▶ **Directions for this task**: Only one stretch of the data below should be repeated: the lines from the line containing "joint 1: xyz" through the line containing "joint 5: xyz", inclusive, exactly as they are.

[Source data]
──────────────────────────────

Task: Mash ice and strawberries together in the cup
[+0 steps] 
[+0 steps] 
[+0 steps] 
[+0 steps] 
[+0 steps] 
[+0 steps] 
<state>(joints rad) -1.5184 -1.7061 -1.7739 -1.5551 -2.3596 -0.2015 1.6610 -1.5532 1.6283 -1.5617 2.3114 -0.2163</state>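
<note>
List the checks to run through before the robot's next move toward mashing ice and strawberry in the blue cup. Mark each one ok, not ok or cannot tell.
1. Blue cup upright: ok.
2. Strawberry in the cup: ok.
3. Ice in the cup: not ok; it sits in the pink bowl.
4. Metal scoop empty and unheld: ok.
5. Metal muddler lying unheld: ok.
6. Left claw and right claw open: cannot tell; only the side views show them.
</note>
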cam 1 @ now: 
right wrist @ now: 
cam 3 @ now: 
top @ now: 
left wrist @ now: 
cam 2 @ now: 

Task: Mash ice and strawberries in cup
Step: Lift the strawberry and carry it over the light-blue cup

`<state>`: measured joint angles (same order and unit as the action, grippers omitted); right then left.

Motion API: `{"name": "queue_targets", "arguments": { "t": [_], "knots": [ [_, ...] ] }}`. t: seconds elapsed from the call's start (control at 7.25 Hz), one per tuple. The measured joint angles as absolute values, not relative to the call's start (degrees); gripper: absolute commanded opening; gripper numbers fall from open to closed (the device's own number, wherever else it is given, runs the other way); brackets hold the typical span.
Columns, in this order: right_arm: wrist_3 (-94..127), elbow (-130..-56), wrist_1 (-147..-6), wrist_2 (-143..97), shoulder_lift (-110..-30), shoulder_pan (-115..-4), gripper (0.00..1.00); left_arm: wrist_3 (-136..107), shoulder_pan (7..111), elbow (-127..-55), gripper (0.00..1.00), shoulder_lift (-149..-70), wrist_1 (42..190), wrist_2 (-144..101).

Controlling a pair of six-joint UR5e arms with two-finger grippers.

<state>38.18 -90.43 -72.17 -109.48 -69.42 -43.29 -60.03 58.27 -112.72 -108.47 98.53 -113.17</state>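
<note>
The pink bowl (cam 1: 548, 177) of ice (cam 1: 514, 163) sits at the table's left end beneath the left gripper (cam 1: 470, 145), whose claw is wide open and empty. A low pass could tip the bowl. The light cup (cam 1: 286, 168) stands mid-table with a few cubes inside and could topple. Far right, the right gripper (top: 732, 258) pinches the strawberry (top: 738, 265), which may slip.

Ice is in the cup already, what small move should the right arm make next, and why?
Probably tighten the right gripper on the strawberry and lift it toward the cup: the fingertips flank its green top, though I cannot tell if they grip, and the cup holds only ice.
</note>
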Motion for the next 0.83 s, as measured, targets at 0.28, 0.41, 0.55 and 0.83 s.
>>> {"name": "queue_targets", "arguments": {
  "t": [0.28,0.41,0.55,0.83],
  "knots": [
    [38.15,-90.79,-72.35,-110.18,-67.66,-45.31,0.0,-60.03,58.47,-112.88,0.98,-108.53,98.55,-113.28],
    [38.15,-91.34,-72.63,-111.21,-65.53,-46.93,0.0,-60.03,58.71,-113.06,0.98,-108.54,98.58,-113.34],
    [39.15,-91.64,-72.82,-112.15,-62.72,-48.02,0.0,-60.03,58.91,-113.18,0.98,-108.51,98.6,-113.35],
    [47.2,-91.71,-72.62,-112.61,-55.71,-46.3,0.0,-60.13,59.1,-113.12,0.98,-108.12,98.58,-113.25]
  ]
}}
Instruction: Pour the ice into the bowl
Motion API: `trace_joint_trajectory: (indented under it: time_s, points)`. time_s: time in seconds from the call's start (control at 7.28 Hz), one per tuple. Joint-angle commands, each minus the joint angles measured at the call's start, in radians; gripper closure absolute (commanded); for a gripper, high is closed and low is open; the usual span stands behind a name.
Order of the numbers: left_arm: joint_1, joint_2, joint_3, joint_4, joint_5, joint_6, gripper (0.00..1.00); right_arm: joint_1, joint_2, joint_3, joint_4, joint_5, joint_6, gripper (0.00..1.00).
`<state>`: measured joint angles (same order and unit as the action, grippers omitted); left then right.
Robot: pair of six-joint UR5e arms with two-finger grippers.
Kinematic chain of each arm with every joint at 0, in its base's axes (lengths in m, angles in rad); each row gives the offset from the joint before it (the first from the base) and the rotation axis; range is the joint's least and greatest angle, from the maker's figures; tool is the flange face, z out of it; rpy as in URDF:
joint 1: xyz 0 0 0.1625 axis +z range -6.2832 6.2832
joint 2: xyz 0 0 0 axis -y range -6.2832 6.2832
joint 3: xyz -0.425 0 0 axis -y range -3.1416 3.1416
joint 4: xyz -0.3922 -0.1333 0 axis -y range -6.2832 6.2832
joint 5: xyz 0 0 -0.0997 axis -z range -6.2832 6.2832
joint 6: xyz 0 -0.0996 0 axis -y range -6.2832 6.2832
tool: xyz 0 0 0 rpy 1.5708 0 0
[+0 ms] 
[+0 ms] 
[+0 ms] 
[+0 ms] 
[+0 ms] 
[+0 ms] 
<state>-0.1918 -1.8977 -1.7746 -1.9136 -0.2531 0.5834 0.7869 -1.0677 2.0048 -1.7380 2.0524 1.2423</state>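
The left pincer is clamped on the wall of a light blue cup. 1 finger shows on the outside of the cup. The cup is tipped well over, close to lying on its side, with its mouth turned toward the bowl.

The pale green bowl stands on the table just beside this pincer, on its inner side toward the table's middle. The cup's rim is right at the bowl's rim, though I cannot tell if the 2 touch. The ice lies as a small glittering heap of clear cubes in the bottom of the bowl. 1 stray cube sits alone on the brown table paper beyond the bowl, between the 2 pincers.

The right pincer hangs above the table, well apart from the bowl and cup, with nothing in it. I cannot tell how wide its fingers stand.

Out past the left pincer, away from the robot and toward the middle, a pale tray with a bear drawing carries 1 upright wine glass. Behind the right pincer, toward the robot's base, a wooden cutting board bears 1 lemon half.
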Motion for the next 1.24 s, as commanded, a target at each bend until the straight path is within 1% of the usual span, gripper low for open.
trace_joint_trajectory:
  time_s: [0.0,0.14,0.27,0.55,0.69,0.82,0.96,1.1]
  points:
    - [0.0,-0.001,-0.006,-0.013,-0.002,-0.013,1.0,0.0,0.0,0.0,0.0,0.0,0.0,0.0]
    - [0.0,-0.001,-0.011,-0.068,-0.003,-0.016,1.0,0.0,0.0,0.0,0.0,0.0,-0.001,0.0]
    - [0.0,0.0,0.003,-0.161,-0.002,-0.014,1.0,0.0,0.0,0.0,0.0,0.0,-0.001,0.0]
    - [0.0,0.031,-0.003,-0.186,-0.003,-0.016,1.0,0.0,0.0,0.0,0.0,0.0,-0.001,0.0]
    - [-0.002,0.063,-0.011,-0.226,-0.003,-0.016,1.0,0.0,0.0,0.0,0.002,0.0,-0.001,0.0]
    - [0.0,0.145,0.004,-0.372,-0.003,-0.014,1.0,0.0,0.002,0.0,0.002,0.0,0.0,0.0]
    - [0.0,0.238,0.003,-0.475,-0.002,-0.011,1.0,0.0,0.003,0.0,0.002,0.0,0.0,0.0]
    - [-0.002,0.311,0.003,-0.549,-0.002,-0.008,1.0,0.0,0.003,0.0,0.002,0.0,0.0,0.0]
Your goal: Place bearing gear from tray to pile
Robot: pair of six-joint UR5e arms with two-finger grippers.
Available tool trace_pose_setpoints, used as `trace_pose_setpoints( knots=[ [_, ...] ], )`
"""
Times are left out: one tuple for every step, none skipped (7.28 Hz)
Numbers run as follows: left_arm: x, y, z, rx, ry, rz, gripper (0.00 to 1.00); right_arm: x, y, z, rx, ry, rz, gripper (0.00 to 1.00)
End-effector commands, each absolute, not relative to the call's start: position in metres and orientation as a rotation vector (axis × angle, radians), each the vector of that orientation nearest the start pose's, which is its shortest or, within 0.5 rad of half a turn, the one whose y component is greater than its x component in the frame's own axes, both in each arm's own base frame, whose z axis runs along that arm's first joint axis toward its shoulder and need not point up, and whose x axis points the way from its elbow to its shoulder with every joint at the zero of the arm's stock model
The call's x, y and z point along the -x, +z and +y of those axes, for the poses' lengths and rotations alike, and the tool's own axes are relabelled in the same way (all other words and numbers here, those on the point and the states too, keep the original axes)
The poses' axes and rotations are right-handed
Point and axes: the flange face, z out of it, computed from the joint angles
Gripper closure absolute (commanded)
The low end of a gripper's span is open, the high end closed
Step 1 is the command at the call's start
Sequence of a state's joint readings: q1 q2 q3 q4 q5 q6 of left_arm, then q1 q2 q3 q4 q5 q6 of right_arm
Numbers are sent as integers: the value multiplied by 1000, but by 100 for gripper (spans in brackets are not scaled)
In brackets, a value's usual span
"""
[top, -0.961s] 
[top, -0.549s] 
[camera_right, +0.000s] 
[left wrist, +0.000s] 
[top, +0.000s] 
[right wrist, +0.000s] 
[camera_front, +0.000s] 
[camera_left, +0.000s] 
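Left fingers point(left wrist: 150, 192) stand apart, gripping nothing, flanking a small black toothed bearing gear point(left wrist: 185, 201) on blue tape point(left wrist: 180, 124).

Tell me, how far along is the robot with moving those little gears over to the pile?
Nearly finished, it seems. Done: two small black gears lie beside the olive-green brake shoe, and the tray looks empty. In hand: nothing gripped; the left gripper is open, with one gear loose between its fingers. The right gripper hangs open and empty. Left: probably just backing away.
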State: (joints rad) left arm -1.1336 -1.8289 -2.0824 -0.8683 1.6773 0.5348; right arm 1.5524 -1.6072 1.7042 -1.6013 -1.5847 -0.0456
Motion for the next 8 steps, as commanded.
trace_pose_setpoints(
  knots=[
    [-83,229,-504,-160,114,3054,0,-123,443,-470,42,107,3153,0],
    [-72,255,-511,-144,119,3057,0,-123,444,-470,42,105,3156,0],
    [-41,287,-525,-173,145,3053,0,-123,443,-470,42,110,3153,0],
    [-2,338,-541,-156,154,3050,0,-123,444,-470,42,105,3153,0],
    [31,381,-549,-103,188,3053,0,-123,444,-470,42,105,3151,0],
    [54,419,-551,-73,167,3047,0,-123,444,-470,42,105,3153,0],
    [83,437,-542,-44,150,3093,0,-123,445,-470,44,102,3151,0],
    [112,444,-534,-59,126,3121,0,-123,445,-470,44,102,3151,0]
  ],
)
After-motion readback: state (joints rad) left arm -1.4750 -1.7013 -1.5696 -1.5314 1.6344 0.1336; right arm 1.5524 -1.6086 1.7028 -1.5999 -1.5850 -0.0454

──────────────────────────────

▶ **Written solution**:
joint 1: xyz 0 0 0.1625 axis +z range -6.2832 6.2832
joint 2: xyz 0 0 0 axis -y range -6.2832 6.2832
joint 3: xyz -0.425 0 0 axis -y range -3.1416 3.1416
joint 4: xyz -0.3922 -0.1333 0 axis -y range -6.2832 6.2832
joint 5: xyz 0 0 -0.0997 axis -z range -6.2832 6.2832

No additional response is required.